Drew turned to the automotive industry for an example of a lean manufacturing process. Toyota manufactures a “batch” of components in parallel and assembles them “in a continuous, timely manner,” he said. The production line only retrieves parts that have been used up, and only parts that have been retrieved are produced and replenished. This organization minimizes waste by producing based on customer demand.

Drug companies can take a parallel approach to batch mixing to achieve continuous, multiproduct production. This approach uses intermediate bulk containers (IBCs) and IBC mixers when production increases, thereby providing flexibility to the process.

A continuous process, Drew explained, requires a buffer hopper that stores enough product to keep the process in operation and allow sufficient time for manual or automated changing of IBCs. These IBCs can be used on a batch basis with processes such as dispensing and blending, provided the production rate does not starve any of the continuous processes. Operators can use a mixture of batch and continuous methods to monitor product quality.

To achieve lean blending of single products, Drew recommended continuous mixing in a Y- or double-cone blender. These blenders are also appropriate for long campaigns, he remarked. An IBC blender, however, is the best choice for multiproduct production. Y-cone and IBC blenders provide great flexibility, Drew added, but IBC blenders require no cleaning and present less segregation risk.

Drew assessed the relative merits of wet and dry granulation. He noted that wet granulation is expensive and time consuming, making it “the weakest link” in the process. Yet wet granulation is highly effective and presents minimal solids-handling risk. Dry granulation requires only one-quarter of the capital and operating cost of wet granulation, but it presents the risk of bridging and packing at process interfaces. A controlled feed to the dry-granulation process from the IBC is critical in overcoming this risk, Drew said.
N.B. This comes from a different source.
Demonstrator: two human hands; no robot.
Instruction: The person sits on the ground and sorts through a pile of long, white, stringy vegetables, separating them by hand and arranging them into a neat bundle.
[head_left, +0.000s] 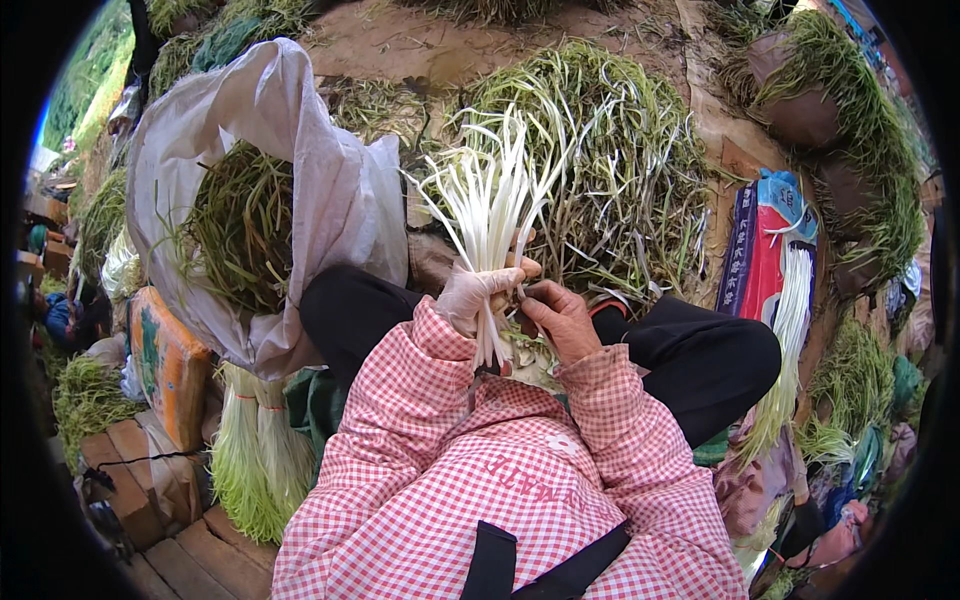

Typical pharmaceutical solids-handling problems that affect lean manufacturing include bridging in IBCs, chutes, and infeed hoppers. In addition, flow control in mills, sieves, and roller compactors is sometimes difficult, Drew observed.
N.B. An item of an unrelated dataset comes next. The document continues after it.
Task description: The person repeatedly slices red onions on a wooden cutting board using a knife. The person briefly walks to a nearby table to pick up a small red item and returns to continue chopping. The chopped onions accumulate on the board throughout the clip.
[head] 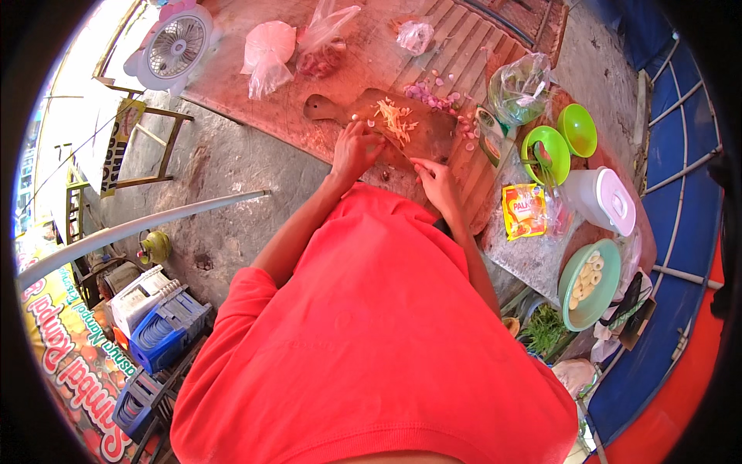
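My right hand (436, 181) grips a knife (399, 151), whose thin blade points up and left over a wooden cutting board (435, 130). Close to the blade's far end, my left hand (355, 148) rests at the board's near edge with its fingers bent. Whatever may lie under those fingers is hidden. Pale yellow thin-cut strips (396, 120) are heaped on the board just beyond the knife. Small whitish bits lie by my left fingertips. Along the board's far right side spread sliced pink shallots (433, 98).
Rightward stand green bowls (578, 130), one holding spoons, a lidded plastic tub (600, 200), a yellow seasoning packet (524, 211) and a teal basin (590, 284) of pale cut pieces. Plastic bags (269, 52) lie at the table's far side. A fan (177, 47) stands far left.
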Demonstrator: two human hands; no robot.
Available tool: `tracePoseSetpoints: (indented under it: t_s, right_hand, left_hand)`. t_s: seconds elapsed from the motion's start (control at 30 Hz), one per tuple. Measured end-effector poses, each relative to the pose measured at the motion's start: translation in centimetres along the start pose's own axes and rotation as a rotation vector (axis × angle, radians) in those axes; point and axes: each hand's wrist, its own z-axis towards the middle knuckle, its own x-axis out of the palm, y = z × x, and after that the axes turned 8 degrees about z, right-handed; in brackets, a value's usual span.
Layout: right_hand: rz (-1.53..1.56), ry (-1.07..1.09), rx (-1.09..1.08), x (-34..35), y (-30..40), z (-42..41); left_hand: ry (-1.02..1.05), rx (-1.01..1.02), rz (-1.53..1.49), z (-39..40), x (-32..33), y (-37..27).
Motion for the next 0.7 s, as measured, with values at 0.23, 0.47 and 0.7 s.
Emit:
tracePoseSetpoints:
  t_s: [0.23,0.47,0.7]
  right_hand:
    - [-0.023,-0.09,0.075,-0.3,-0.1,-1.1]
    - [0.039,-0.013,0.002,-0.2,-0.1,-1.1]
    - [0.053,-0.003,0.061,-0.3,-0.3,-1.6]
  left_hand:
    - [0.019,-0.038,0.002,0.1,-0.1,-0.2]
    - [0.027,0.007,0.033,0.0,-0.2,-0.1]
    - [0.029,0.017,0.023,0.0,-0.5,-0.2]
One solution is for IBCs to be fitted with active cone valves that rise into the product and break bridges. Operators can achieve an adjustable flow rate by continuously moving the cone valve up and down. “This method of operation provides a controlled feed to the process and prevents blockage of interconnecting chutes and processes,” Drew explained.

The segregation of blended solids in the discharge from blenders, tablet-press infeed, and capsule fillers can be solved by using IBCs for mass flow and venting displaced air correctly. PAT will not solve these problems, Drew warned.